We do not publish the frontend part as an npm package because the Python package is a prebuilt server extension, and the frontend part alone is useless.
Also make sure to update the changelog (here's how) and lint the project by running npm run lint
.
Bump Version
The cookiecutter template uses tbump
for bumping the version.
However, for some reason this does not work at the moment, and we bump the version manually.
Search for the current version in the project files and replace the relevant instances. Here is a list of files that you should update:
- package.json
- package-lock.json
- pyproject.toml (also here for future
tbump
support) - jupyterlab_genv/_version.py
After pushing these changes, create a release on GitHub.
PyPI
Prerequisites
pip install build twine tbump
Create a Python Package
Create a Python source package (.tar.gz
) and the binary package (.whl
) in the dist/
directory using:
python -m build
python setup.py sdist bdist_wheel
is deprecated and will not work for this package.

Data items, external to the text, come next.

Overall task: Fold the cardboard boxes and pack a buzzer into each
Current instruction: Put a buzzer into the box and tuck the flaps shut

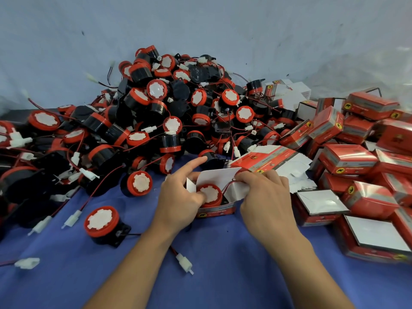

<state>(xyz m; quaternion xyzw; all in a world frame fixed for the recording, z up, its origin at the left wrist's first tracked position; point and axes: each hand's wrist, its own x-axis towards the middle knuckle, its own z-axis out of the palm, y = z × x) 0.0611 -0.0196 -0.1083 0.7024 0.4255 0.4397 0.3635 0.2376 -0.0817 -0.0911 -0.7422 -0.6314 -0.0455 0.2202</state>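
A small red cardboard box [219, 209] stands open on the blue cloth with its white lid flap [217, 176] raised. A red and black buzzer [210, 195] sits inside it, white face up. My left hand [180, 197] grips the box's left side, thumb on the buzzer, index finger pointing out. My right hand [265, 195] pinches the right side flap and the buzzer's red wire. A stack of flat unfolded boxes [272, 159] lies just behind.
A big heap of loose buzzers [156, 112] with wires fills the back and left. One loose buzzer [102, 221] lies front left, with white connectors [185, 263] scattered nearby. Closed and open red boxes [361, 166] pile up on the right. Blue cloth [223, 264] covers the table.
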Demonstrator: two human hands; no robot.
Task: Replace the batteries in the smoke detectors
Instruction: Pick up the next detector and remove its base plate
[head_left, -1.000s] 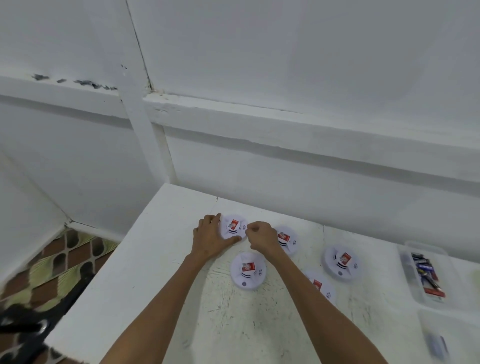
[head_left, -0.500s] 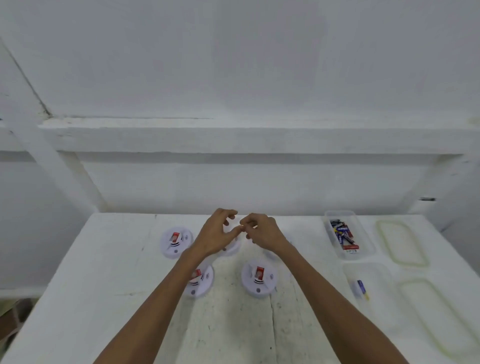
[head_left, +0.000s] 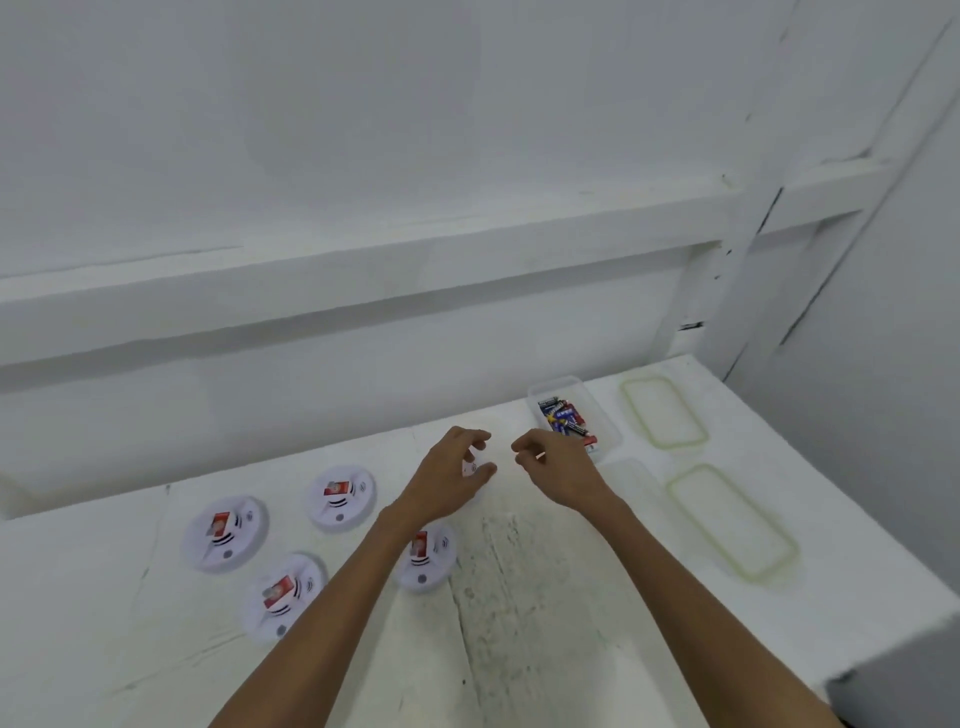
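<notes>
With left hand (head_left: 451, 475) and right hand (head_left: 557, 467) half curled, grip unclear, the person should gently take one of the small dark batteries (head_left: 563, 415) from the clear plastic box (head_left: 608, 427)

Left hand (head_left: 449, 470) loosely curled above smoke detector (head_left: 470, 469); right hand (head_left: 558, 467) near battery tub (head_left: 561, 388), possibly pinching something

1. Both forearms are bare and reach forward from the lower edge, coming nearer to each other toward the wrists.
2. The left hand (head_left: 449, 475) shows its back; its fingers are loosely curled, and the thumb stands apart below them.
3. The right hand (head_left: 558, 467) is just beside it, not touching, with fingers curled inward toward the thumb.
4. Whether either hand pinches something is not clear.
</notes>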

Then, upload the package to PyPI using:
twine upload dist/*
We upload to PyPI with the organizational user runai
Conda
The Conda package is managed using its feedstock.
After publishing to PyPI, update the version and sha256 fields in the recipe meta.yaml
file.
A few minutes after pushing these changes, you should be able to see that the Conda package version was updated.